▶ TASK REQUIREMENTS: In the listing below, start your output at the line with "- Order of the" and end it after the line with "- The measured", copying every line exactly.

*** Opening of SUPPLIED RECORDS ***

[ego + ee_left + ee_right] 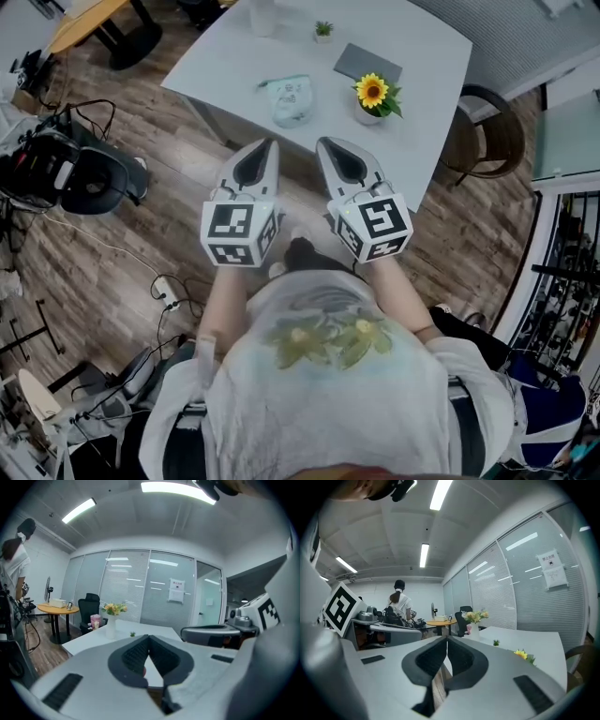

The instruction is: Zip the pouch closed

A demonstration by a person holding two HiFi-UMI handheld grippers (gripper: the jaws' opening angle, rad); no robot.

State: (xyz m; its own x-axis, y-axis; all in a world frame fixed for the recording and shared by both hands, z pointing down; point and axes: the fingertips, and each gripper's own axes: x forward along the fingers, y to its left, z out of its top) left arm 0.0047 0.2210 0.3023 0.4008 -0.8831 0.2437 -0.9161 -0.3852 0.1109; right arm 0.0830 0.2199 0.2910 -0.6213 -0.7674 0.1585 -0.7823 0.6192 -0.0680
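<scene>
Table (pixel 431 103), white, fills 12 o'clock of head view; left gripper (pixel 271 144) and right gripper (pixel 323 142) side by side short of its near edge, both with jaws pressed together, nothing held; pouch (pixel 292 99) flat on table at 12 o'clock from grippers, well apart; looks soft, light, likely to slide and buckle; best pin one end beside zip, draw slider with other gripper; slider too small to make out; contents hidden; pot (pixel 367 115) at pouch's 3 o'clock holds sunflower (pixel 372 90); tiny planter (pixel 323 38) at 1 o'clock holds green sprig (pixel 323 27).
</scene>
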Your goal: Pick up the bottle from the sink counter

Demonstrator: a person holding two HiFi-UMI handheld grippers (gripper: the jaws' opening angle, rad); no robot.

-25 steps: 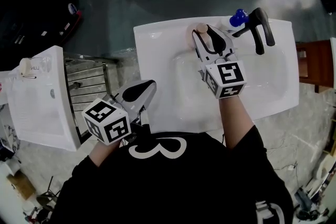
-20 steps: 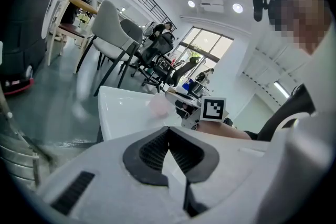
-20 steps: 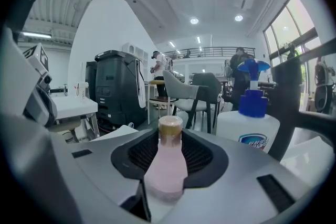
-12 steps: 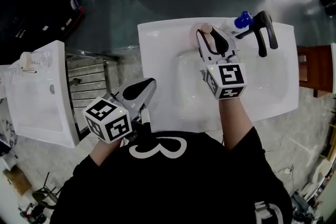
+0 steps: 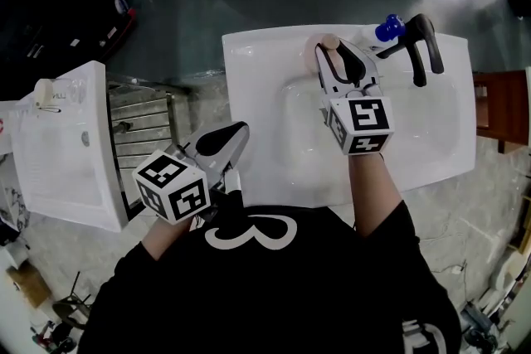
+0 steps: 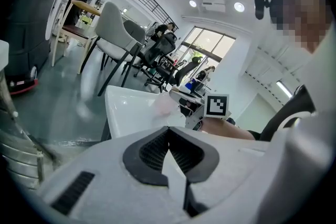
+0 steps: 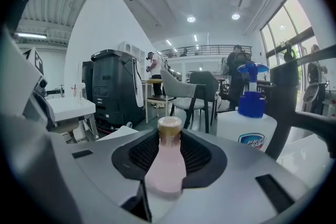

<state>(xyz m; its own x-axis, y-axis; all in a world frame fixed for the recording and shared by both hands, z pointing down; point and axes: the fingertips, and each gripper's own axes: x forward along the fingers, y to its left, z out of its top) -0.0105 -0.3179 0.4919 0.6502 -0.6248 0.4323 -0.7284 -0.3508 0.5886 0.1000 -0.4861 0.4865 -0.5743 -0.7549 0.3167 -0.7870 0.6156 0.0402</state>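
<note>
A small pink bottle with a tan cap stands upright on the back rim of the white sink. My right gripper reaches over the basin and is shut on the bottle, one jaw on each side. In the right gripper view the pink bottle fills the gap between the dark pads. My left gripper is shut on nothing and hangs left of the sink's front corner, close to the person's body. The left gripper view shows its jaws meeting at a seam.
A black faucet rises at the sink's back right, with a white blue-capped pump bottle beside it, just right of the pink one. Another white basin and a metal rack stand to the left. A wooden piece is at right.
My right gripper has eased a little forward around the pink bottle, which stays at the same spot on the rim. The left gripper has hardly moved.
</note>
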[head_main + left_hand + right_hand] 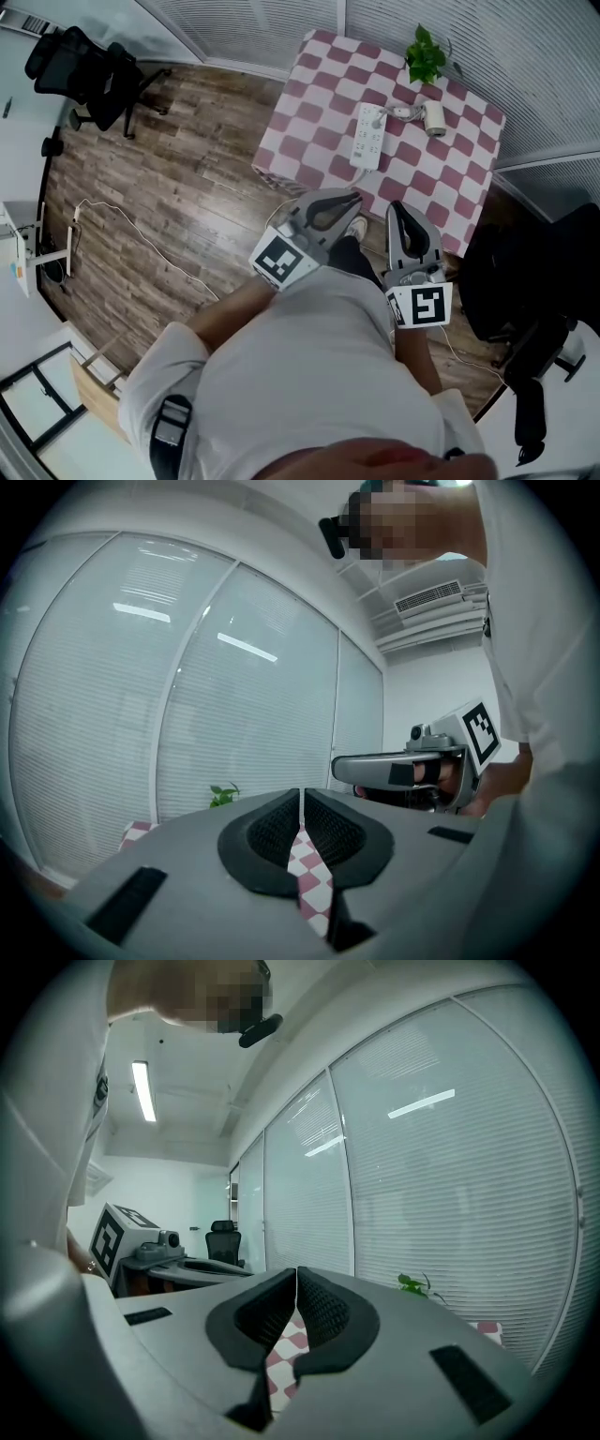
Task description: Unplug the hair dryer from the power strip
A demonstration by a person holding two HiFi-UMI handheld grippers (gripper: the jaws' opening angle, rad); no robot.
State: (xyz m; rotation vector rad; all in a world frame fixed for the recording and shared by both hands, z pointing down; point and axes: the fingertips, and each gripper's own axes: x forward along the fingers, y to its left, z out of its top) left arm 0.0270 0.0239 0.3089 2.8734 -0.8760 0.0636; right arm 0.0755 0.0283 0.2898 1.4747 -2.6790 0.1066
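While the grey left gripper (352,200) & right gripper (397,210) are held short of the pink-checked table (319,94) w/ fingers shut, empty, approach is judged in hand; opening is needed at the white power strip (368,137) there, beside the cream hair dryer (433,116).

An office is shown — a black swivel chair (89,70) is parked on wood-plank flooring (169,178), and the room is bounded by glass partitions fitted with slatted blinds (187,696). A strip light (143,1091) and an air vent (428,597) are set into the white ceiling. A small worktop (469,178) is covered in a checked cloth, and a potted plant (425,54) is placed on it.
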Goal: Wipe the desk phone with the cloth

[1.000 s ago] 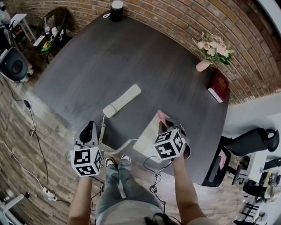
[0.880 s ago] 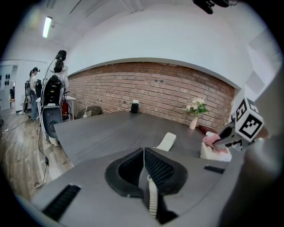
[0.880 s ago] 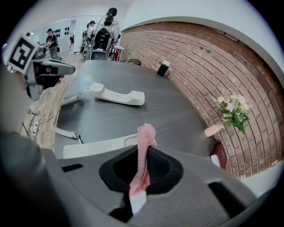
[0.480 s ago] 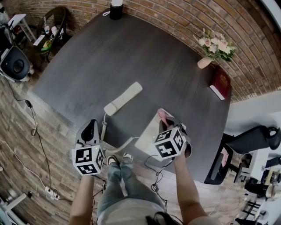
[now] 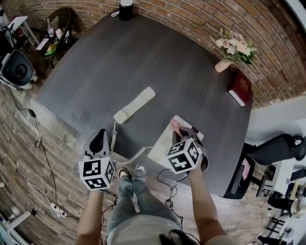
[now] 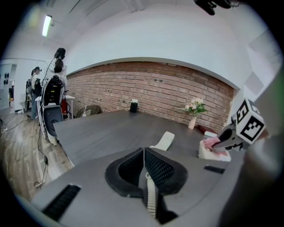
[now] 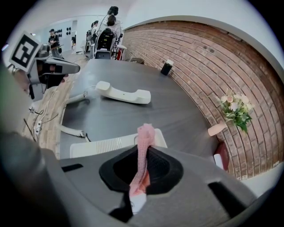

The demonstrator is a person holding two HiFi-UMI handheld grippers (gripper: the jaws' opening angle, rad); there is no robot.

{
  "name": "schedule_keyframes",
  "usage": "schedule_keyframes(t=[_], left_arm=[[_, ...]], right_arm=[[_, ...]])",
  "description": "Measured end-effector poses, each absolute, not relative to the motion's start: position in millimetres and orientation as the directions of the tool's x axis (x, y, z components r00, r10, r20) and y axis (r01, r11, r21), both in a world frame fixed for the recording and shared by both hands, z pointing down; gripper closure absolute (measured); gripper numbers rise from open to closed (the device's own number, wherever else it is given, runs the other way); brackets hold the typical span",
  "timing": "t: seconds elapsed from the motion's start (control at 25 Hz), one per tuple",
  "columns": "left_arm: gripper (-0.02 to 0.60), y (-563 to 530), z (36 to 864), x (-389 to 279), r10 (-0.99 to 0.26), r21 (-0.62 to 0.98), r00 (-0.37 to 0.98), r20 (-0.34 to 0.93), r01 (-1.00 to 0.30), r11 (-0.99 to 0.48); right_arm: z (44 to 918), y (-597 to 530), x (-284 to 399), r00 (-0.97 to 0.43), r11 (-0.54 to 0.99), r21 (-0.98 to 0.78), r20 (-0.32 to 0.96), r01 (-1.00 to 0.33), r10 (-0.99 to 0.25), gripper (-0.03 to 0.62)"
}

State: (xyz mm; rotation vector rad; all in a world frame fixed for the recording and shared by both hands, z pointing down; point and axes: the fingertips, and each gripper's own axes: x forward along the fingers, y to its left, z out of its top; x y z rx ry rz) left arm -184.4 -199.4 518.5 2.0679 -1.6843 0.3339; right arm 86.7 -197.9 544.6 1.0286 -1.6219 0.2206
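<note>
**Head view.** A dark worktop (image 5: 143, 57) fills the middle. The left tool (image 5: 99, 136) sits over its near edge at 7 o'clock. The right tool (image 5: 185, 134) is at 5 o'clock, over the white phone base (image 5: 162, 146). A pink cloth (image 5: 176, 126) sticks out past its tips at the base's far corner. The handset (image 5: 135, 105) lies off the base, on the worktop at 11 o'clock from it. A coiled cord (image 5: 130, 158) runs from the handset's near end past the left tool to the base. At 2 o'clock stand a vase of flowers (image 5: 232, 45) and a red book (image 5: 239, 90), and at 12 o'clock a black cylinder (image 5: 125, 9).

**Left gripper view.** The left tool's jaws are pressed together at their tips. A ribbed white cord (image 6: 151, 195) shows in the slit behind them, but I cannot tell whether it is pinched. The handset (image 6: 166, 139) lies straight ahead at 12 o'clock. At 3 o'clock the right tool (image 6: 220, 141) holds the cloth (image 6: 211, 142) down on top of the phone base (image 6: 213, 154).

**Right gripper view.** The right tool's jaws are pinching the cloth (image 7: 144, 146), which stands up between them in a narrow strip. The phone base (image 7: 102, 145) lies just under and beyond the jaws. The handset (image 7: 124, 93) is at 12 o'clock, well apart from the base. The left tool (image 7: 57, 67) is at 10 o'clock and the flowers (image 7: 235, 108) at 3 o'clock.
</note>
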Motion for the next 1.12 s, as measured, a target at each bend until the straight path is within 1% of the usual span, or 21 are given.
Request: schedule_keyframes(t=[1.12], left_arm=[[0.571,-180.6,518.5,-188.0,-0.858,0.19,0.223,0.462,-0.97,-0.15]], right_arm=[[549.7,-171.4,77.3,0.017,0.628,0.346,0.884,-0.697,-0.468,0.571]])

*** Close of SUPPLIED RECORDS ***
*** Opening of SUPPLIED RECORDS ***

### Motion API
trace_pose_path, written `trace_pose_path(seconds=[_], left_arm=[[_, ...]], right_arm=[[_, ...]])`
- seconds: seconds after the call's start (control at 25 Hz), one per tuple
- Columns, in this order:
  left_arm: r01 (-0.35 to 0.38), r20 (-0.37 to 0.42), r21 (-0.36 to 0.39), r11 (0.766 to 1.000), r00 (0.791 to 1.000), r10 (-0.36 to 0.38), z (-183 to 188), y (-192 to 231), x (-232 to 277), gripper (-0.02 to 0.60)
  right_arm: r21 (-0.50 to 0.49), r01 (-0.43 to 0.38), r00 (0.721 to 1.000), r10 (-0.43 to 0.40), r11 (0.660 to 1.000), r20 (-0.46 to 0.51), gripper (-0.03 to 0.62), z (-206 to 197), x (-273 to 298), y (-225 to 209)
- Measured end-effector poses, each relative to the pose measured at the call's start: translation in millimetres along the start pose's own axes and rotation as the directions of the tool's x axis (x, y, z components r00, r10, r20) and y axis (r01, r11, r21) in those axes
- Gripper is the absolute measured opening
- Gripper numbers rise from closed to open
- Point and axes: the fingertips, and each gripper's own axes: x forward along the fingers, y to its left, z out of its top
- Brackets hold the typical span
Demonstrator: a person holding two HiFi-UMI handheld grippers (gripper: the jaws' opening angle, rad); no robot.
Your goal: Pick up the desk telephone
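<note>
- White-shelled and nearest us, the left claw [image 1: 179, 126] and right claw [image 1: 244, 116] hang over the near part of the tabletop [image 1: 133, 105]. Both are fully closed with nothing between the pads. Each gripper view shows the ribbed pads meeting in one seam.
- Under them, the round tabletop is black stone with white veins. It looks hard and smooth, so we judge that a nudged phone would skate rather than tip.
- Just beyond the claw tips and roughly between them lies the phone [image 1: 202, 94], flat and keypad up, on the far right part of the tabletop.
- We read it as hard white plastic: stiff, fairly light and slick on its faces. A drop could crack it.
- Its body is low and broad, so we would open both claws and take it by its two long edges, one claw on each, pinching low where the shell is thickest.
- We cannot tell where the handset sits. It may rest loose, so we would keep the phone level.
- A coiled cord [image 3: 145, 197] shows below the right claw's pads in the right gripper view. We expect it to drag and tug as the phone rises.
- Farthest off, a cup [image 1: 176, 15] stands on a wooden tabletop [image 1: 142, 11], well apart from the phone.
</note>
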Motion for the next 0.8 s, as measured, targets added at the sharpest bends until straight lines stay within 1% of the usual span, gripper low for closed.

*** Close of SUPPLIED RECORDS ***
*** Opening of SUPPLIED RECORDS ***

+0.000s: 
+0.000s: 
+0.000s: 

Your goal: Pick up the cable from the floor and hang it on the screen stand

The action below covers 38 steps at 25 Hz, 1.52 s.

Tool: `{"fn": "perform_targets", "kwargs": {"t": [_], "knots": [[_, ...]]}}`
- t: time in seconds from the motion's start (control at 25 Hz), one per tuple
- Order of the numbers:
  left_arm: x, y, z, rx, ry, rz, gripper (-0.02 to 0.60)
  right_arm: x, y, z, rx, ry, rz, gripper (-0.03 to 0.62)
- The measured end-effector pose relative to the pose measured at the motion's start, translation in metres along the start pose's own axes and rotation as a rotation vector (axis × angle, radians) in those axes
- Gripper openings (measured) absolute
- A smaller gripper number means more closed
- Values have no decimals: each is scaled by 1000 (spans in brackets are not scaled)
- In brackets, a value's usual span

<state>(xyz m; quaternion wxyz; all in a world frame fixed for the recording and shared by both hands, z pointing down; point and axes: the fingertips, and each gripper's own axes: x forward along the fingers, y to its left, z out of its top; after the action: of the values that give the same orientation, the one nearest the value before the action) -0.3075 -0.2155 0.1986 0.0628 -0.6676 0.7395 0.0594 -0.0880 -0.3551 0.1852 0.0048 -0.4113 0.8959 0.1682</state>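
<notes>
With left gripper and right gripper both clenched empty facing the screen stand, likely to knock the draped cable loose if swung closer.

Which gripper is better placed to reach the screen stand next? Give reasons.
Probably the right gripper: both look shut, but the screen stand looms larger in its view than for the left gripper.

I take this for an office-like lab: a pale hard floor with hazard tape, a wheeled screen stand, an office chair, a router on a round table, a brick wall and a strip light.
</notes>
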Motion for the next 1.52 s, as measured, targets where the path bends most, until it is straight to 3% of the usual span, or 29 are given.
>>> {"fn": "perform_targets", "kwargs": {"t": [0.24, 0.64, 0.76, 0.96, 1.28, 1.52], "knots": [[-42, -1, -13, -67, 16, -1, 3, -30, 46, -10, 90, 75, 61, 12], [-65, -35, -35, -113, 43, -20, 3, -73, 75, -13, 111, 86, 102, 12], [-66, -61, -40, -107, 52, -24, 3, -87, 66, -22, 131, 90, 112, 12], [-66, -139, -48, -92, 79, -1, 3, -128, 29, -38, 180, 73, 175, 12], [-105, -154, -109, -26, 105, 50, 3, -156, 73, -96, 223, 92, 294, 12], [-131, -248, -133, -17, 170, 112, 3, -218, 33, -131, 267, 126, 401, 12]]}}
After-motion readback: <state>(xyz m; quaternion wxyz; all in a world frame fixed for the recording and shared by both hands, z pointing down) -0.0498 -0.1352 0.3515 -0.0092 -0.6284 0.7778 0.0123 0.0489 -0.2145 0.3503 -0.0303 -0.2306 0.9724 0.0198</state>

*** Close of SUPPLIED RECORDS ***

▶ ANSWER FOR THE TASK:
- Order of the numbers:
  left_arm: x, y, z, rx, ry, rz, gripper (-0.02 to 0.60)
  right_arm: x, y, z, rx, ry, rz, gripper (-0.03 to 0.62)
- The measured end-effector pose relative to the pose measured at the motion's start, translation in metres along the start pose's own axes and rotation as a rotation vector (axis × angle, radians) in those axes

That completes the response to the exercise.